Toutefois, dans l'intérêt de la transparence et de la simplification, nous proposons, in fine, l'instauration d'une règle fondée sur l'évolution de la dépense. Cela permet de couper court aux débats sur une évaluation de l'économie à partir de l'évolution tendancielle - une notion à distinguer de la croissance potentielle. Là aussi, l'estimation du Gouvernement nous semble élevée.

Les hypothèses retenues ont une influence importante sur le solde structurel et la réalité des économies. Le Parlement doit être associé à la définition de ces paramètres.

Vous m'interrogez sur le montant d'économies à réaliser et l'effort supplémentaire à demander à l'État, à la sécurité sociale ou aux collectivités territoriales ; nous ne souhaitons pas nous élever au-dessus de notre condition. Il ne nous appartient pas de faire des choix politiques : nous raisonnons à partir de vos choix et de vos objectifs, en mesurant l'écart éventuel entre ceux-ci et les mesures mises en oeuvre pour les atteindre.

J'ai toujours considéré l'équilibre des comptes sociaux comme une priorité absolue. Un déficit sur une ou deux années est concevable, mais sur une période aussi longue cela devient dangereux et injuste, puisqu'il incombera aux générations futures de financer notre dette.

Les collectivités territoriales ont certes contribué à la réduction du déficit public, mais leurs dépenses de fonctionnement continuent à augmenter - même si cette augmentation se ralentit.

Nous ne sommes ni fétichistes, ni dogmatiques. Il est vrai que la réduction de la dépense a des conséquences humaines, mais il faut plutôt prendre en compte le décalage entre le niveau de la dépense et le résultat. Beaucoup de politiques publiques ont des effets d'aubaine. Il convient de s'interroger, comme le Sénat le fait, sur la réalité de l'exécution.

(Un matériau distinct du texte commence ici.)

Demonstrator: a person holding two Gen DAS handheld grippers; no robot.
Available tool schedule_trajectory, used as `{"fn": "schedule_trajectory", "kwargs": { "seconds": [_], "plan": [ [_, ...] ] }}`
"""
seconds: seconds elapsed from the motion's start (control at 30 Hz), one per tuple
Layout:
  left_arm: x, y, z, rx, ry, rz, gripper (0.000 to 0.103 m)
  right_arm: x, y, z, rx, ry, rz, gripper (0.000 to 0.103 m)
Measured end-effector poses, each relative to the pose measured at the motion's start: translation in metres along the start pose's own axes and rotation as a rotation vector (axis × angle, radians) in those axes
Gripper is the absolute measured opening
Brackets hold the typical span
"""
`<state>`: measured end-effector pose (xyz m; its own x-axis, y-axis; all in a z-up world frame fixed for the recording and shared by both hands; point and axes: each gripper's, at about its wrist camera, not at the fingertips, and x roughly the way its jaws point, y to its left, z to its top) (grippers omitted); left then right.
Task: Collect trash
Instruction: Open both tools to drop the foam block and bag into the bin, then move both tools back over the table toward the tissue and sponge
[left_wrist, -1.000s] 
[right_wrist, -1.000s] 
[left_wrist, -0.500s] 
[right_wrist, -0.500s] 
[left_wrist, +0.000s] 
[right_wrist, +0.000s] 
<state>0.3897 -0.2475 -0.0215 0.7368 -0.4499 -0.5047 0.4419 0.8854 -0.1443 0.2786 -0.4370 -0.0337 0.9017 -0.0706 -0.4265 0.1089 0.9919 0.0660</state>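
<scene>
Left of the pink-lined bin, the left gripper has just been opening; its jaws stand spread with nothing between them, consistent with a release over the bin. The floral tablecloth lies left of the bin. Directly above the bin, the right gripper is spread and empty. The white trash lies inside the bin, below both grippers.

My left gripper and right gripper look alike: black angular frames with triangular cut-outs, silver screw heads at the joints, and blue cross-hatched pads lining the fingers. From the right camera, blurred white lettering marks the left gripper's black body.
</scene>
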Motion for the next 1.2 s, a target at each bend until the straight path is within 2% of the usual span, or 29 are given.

Certaines politiques ne sont-elles pas insuffisamment ciblées ? Il faut faire des choix clairs, mettre fin aux politiques inefficaces avant de mettre en place de nouveaux dispositifs, réexaminer les missions des administrations publiques... Chacun de nos rapports met en évidence un décalage qui soulève en France une relative indifférence : un niveau de dépense publique objectivement très élevé pour des résultats jugés médiocres ou passables. Notre pays possède des marges d'efficience élevées. Plus l'on est attaché à l'action publique, plus l'on devrait s'attacher à bien identifier les besoins et à apporter les bonnes réponses, y compris en matière d'investissement. Certains projets ne sont pas pertinents au regard du critère coût/efficacité de la dépense publique, par exemple deux gares TGV ou deux stations d'épuration très proches l'une de l'autre.

Le problème n'est pas tant le niveau de la réserve de précaution que les sous-budgétisations récurrentes, de l'ordre de deux milliards d'euros, bien souvent identifiées dès le vote du budget. Cela met en doute la sincérité des inscriptions budgétaires et complique l'exécution. Ce n'est pas satisfaisant.

Tenir vos engagements réclame par conséquent un effort supplémentaire. L'effort de maîtrise de la dépense est réel, mais pas en ligne avec l'objectif affiché dans le pacte de stabilité.